He showed me around Berkeley, and got me to visit the latest coffee houses. Brought me to assemblies where he was a star of the New Left. His speeches were passionate, and always well attended. The first time I saw him talk I remember thinking, I share an apartment with the guy, with a sort of unhealthy pride that would have alarmed me if I hadn’t been so fragile. He’d been incredible, magnificent, really. We were at Sproul Hall. Some fifteen hundred, maybe two thousand students were listening to him. Tension was in the air, and the cops seemed nervous. Powerful in his eloquence, he had the crowd under his spell from the very first second, “We no longer want anything to do with this war! Four years, my friends, it’s been four years! Four years we’ve been fighting against it by any means! Four years and no one listens in Washington! What else do they need? Riots? Violence? Bodies in the streets? Have we become outcasts in our own land? Have we? Outcasts?” The crowd roared its agreement. “Oh, they would love to get rid of each and every one of us.…” His eyes, filled with fire, scanned the assembled multitude. “To kill their own citizens, like they send others to be murdered over there for their own interests!” Thunderous applause broke out, eliciting in him a devilish smile.

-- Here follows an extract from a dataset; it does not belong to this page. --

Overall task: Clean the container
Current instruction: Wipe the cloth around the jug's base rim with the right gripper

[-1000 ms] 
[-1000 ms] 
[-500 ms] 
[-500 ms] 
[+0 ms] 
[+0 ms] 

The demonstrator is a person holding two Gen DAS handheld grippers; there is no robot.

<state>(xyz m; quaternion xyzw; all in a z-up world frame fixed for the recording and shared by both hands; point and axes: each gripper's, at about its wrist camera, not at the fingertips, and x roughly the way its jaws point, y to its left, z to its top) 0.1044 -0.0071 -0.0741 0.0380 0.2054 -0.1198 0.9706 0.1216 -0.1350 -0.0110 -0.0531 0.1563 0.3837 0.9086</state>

He gestured towards the crowd, you could barely see his handicap then, hands joined together, index finger pointed towards us, as if holding a gun. And the crowd began to chant, “Shoot us! Shoot us!” And he pretended to shoot us down, one by one, his eyes like embers now. “That’s what they dream of in Washington, to eliminate us! All of us! One by one! To have their path free and clear and pursue their imperialist mission. But we are Reason, my friends! The conscience of this nation. And to do nothing in these troubled times is a form of violence in and of itself.”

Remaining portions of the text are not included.